Pain Point, Solved 4.9 ★★★★★ Google Rating

How Much Billing-Driven Cash Lag Should a New Practice Expect in Year One, and How Do We Protect the Runway?

A new practice should expect meaningful billing-driven cash lag in year one because founders model revenue from visit volume, not from the claim lifecycle: even a clean claim pays in 30 to 45 days, credentialing can hold some payers back for months, and every avoidable denial adds weeks, so working capital is almost always underestimated. Practice-finance guidance commonly warns new owners to plan for six to twelve months of operating expenses before revenue is consistent, because the credentialing gap plus the payment cycle means a practice can run at a loss well after the schedule is full. The fix has four moves: model the cash calendar, not just the revenue calendar, get clean claims out the door fast and clean, work denials the day they land instead of letting them age, and stand up the cycle with real capacity from day one instead of learning it under fire. We run those moves inside the systems you already use, so the money you earn in year one actually reaches the bank in year one. The table of contents maps the whole method; the moves after it are the detail.

How to Protect a New Practice’s Runway From Billing Cash Lag

The goal is a first year where the cash lands close enough to the visits that the runway holds, instead of a full schedule sitting on top of an empty account. Here is what does that, move by move.

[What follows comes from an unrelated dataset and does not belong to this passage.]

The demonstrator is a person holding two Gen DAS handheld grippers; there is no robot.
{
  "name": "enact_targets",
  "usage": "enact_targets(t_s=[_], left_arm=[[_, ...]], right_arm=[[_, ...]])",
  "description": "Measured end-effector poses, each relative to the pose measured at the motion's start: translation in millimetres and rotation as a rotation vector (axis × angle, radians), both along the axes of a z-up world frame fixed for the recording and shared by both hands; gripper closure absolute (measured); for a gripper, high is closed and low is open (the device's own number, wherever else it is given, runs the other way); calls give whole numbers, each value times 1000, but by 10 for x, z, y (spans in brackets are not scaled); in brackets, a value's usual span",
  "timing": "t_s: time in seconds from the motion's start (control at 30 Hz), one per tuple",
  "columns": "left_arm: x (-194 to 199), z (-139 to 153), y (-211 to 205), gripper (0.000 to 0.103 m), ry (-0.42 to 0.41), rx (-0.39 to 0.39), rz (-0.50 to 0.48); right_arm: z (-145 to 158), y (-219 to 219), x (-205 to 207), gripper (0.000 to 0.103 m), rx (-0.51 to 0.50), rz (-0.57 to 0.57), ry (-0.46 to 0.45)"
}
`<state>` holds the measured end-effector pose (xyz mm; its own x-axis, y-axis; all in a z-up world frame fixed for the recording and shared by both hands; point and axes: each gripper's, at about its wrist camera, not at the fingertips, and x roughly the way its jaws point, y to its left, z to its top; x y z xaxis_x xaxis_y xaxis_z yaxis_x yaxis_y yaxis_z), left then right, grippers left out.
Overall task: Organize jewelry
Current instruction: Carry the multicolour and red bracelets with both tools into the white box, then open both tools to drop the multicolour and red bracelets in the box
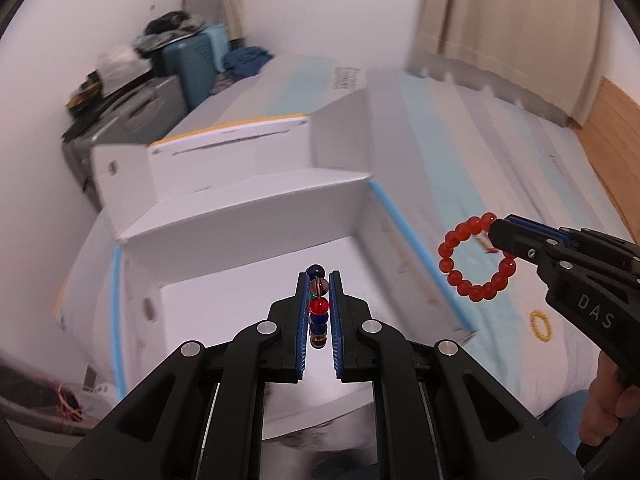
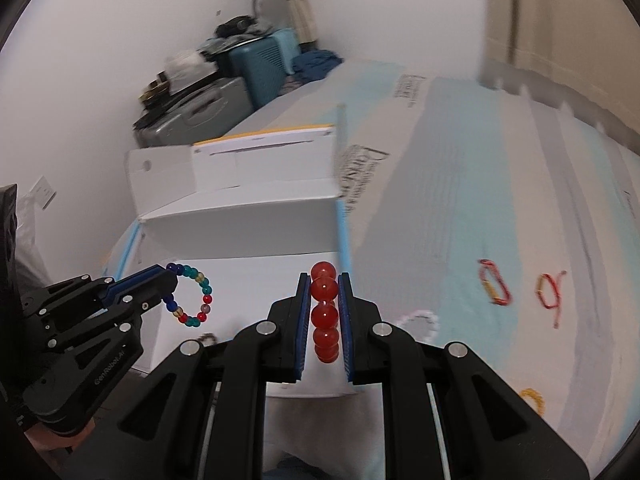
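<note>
Left tool [image 1: 319, 280] pinches multicolour glass-bead bracelet [image 2: 191, 295] above open white cardboard box [image 1: 256, 296]. Right tool [image 2: 324, 280] pinches round glossy red-bead bracelet [image 1: 476, 258] — at 3 o'clock, over striped bed [image 1: 500, 152].

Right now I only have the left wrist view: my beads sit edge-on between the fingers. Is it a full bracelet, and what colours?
Observer: Yes, a closed loop. The right wrist view shows the multicolour bracelet hanging whole from the left gripper, with blue, teal, red and yellow beads, over the white box.
Operator: Anything else on the bed to the right besides the yellow ring?
Observer: Two red and yellow string pieces lie farther right on the bed.
Operator: Anything nearer the box?
Observer: A pale bracelet, blurred, lies just right of the box, beside the right gripper, which is shut on the red bracelet.
</note>
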<state>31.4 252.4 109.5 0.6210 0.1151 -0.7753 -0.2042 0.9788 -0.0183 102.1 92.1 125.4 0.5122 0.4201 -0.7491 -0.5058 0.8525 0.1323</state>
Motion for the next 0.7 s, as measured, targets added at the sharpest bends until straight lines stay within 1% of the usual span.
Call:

1. Model the Cash Calendar, Not Just the Revenue Calendar

The pro forma tells you what you earn; it does not tell you when the money arrives. Rebuild it as a cash calendar: a visit today is a claim in a day or two, a payment in 30 to 45 days if it is clean, and later still if it credentials slowly or denies. Practice-finance guidance routinely tells new owners to budget six to twelve months of operating expenses before revenue is steady. When you can see the lag on a calendar instead of assuming it away, you size the runway to the real timeline instead of the optimistic one.

2. Get Clean Claims Out the Door Fast and Clean

In year one the fastest lever you control is your own clean claim rate. Every claim that goes out complete and correct pays on the first pass in weeks; every one that goes out wrong adds a denial cycle on top. The industry target is a clean claim rate at 95 percent or higher, and hitting it early is worth more to a new practice than almost anything else, because a founder’s runway cannot absorb the rework. Charges entered daily, coding verified, and claims scrubbed before submission is how the money stops waiting on avoidable mistakes.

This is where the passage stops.